Brief
Below are some entries. Copy each line that holds the string "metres".

[Saved entries]
---*---

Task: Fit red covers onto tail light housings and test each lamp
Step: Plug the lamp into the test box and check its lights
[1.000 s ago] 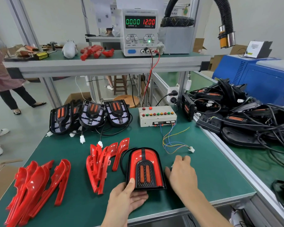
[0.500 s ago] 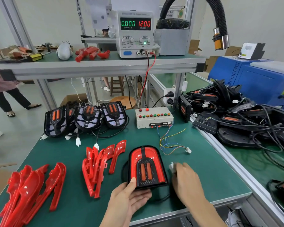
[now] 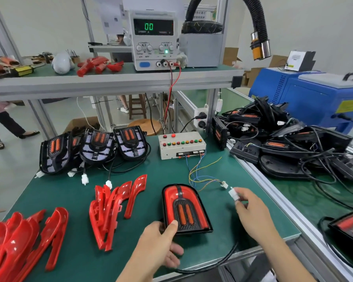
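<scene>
The covered tail light (image 3: 185,210) lay on the green bench (image 3: 155,174) near the front edge, its red cover already seated around the black centre grille. The left hand (image 3: 159,244) gripped its near left corner, thumb on the face and fingers curled under. The right hand (image 3: 251,212) pinched the lamp's white plug (image 3: 233,193) between thumb and fingertips, just beside the tester's loose connector (image 3: 224,184) but not touching it.

The lamp looked like a light, stiff plastic shell, glossy and probably slippery on the red face, so the black rim seemed the safer hold. Its lead (image 3: 218,261) trailed slack off the near edge and could snag. The plug was small; I judged it wanted a firm pinch on the body, not the wires.

No bins stood here: spare red covers (image 3: 114,208) were piled loose to the left, bare housings (image 3: 94,147) leaned at the far left, and a tangle of black lamps (image 3: 283,143) was heaped on the right-hand bench. The test box (image 3: 181,145) sat far centre.
</scene>
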`<state>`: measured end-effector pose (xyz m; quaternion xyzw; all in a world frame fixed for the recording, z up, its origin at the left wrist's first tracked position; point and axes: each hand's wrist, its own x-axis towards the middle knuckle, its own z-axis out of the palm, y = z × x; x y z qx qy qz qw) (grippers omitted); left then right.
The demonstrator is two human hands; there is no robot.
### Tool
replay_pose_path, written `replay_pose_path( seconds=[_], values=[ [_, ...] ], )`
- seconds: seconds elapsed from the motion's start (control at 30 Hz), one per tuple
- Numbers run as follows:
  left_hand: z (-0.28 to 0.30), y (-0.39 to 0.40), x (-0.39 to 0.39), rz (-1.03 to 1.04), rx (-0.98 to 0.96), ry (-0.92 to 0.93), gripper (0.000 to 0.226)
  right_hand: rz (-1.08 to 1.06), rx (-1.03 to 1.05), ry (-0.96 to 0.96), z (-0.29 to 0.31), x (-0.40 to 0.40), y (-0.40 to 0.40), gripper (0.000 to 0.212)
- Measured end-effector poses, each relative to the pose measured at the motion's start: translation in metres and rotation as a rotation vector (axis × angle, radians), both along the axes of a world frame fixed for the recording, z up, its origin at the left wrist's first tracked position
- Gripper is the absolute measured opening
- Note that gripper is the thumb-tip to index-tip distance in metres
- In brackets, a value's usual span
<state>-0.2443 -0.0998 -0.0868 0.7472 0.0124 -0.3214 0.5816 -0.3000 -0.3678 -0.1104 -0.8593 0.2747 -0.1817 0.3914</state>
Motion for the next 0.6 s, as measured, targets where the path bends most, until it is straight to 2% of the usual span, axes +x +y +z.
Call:
replay_pose_path(
  seconds=[0.07, 0.17, 0.2, 0.27, 0.33, 0.4, 0.47, 0.6],
  values=[
    [0.006, 0.01, 0.002, -0.078, 0.181, -0.121, 0.043, 0.011, 0.036, 0.008, -0.002, 0.006, -0.004, 0.033],
    [0.018, 0.02, 0.011, -0.051, 0.568, -0.589, 0.043, 0.039, 0.053, 0.021, -0.01, 0.014, -0.003, 0.033],
    [0.027, 0.016, 0.013, 0.005, 0.569, -0.737, 0.036, 0.037, 0.075, 0.016, -0.012, 0.016, -0.002, 0.034],
    [0.044, -0.006, 0.022, 0.032, 0.411, -0.948, 0.021, 0.017, 0.148, -0.019, -0.017, 0.017, 0.002, 0.035],
    [0.059, -0.042, 0.038, -0.072, 0.287, -1.067, 0.011, -0.005, 0.21, -0.071, -0.019, 0.018, 0.006, 0.035],
    [0.066, -0.083, 0.06, -0.247, 0.271, -1.148, 0.004, -0.023, 0.235, -0.146, -0.019, 0.017, 0.011, 0.023],
    [0.064, -0.124, 0.081, -0.452, 0.398, -1.2, 0.014, -0.053, 0.273, -0.223, -0.018, 0.016, 0.016, 0.009],
    [0.038, -0.176, 0.102, -0.777, 0.701, -1.21, 0.024, -0.113, 0.33, -0.289, -0.018, 0.014, 0.018, 0.009]
  ],
)
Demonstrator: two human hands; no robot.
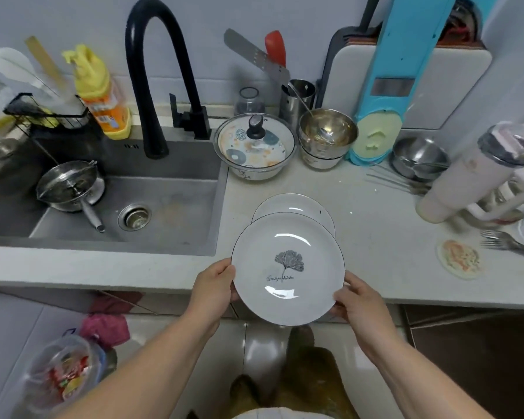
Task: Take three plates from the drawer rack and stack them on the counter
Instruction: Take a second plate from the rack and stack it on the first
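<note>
A white plate with a grey leaf print (288, 267) hangs over the counter's front edge, held level between both hands. My left hand (214, 287) grips its left rim and my right hand (356, 300) grips its lower right rim. Just behind it, another white plate (297, 207) lies flat on the pale counter (375, 237), partly covered by the held plate. The drawer rack is out of view.
A grey sink (164, 207) with a steel pan (70, 186) and black tap (152, 71) lies to the left. Behind the plates stand a lidded pot (254, 146), steel bowls (325, 137) and a cutting board (406, 86). A tumbler (472, 173), a coaster (459, 258) and forks (508, 241) sit at right.
</note>
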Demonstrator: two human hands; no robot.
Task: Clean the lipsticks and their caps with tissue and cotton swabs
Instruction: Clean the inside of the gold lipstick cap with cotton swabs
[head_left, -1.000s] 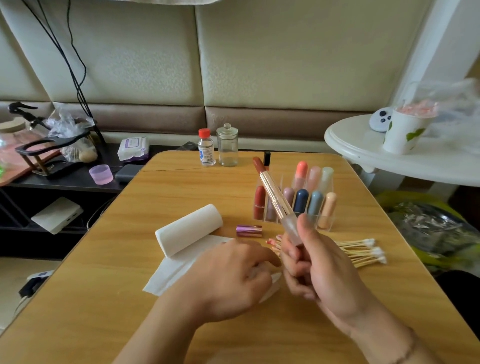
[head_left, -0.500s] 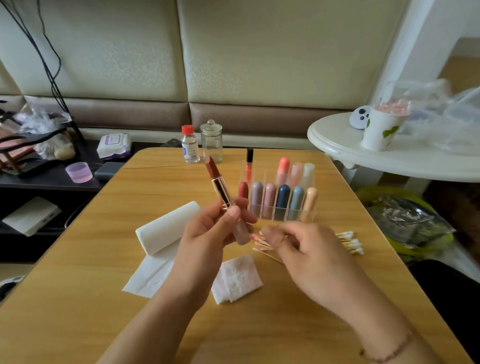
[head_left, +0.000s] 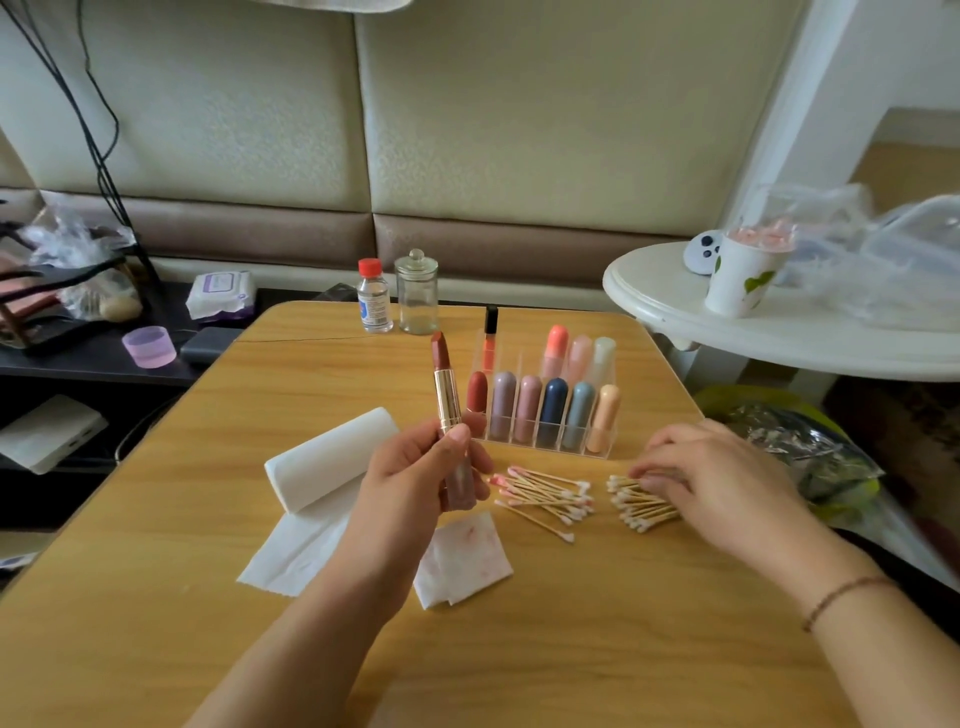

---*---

Result
- Measured end-effector poses, each relative to the pose measured at the motion's start: translation in metres and rotation as a rotation vector (axis × angle, radians), both along the axes of a world frame fixed for the recording, z up, its origin at the left wrist's first tracked position
- Note that gripper is the thumb-tip to index-tip distance in metres

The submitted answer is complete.